Financial Services (Regulations) Order
[4]Regulation 4(1) of the Companies Order provides that: Subject to the provisions of this Order, no person shall carry on or hold himself or herself out as carrying on any finance business in or from within St. Kitts unless that person is for the time being authorised under this Order. (emphasis added)
[5]Regulation 4(2) of the Companies Order states that Reg. 4(1) shall not apply to the doing of anything by or on behalf of certain listed entities. Reg. 4(3) states that Reg. 4(1) shall not apply to any transaction prescribed by the Minister (which may be done by Order: Reg. 4(4)).
[6]On the payment of a fee, a person may apply to the Minister under Reg. 5((1) for authorization under Reg. 4(1) to carry on or hold himself or herself out as carrying on any finance business in or from within St. Kitts. Any such authorization lasts for one calendar year (Reg. 4(2)) and Regs. 4(3) and 4(4) contain the particulars of the statement that any new application must contain. Any grant of authorization by the Minister may be subject to conditions (Reg. 6) and the Minister is given the power to refuse and to revoke authorizations (Reg. 7).
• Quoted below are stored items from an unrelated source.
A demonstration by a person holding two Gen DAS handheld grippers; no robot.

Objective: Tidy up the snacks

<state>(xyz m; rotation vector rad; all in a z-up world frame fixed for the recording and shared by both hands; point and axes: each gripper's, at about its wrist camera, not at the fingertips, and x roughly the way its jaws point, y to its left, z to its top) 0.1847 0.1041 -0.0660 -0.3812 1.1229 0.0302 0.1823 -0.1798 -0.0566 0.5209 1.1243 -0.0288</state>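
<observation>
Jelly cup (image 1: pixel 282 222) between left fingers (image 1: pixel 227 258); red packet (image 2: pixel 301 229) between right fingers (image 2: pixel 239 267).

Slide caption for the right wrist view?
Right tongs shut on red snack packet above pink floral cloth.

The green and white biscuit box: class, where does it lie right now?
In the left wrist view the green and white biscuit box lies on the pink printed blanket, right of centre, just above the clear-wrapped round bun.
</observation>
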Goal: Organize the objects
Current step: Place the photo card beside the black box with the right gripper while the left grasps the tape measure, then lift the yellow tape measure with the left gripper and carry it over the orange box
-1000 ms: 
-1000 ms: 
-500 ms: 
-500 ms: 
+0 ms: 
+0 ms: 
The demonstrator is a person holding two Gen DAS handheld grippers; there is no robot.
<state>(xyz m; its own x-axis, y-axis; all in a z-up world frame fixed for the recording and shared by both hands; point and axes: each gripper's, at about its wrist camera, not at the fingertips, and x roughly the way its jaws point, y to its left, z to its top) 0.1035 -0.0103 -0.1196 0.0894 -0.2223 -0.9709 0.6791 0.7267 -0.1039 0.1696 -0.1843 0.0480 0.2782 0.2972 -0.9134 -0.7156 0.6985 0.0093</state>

A person who is granted authorization by the Minister receives an authorization certificate and that person’s name must be published in the Gazette (Reg. 8) and that person must display that certificate at in a prominent place in public view at its place of business (Reg.
9(1)(a))
[7]Regulation 2(1) of the Companies Order defines a “person” as: “person” includes any (a) individual; (b) company; (c) partnership; or (d) trust;
[8]The effect of this definition of a “person” is to provide for the types of entities who may apply to the Minister for authorization under Reg. 4(1) of the Companies Order to carry on finance business.
Ultra Vires and Delegated Legislation
[9]The essential question that arises for consideration is whether the Minister acted outside the powers conferred upon him or her by section 244 of the Companies Act when the Companies Order was made. In F Hoffmann-La Roche & Co AG v Secretary of State for Trade and Industry [1975] AC 295 Lord Diplock (at p. 365) stated: … in constitutional law a clear distinction can be drawn between an Act of Parliament and subordinate legislation, even though the latter is contained in an order made by statutory instrument approved by resolutions of both Houses of Parliament. Despite this indication that the majority of members of both houses of the contemporary Parliament regard the order as being for the common weal, I entertain no doubt that the courts have jurisdiction to declare it to be invalid if they are satisfied that in making it the Minister who did so acted outwith the legislative powers conferred on him by the previous Act of Parliament under which the order purported to be made; and this is so whether the order is ultra vires by reason of its contents (patent defects) or by reason of defects in the procedure followed prior to its being made (latent defects).
[10]Similarly in R (Public Law Project) v Lord Chancellor (Office of the Children's Commissioner intervening) [2016] AC 1531, Lord Neuburger explained (at [23]) that: Subordinate legislation will be held by a court to be invalid if it has an effect, or is made for a purpose, which is ultra vires, that is, outside the scope of the statutory power pursuant to which it was purportedly made. In declaring subordinate legislation to be invalid in such a case, the court is upholding the supremacy of Parliament over the Executive. That is because the court is preventing a member of the Executive from making an order which is outside the scope of the power which Parliament has given him or her by means of the statute concerned. Accordingly, when, as in this case, it is contended that actual or intended subordinate legislation is ultra vires, it is necessary for a court to determine the scope of the statutorily conferred power to make that legislation.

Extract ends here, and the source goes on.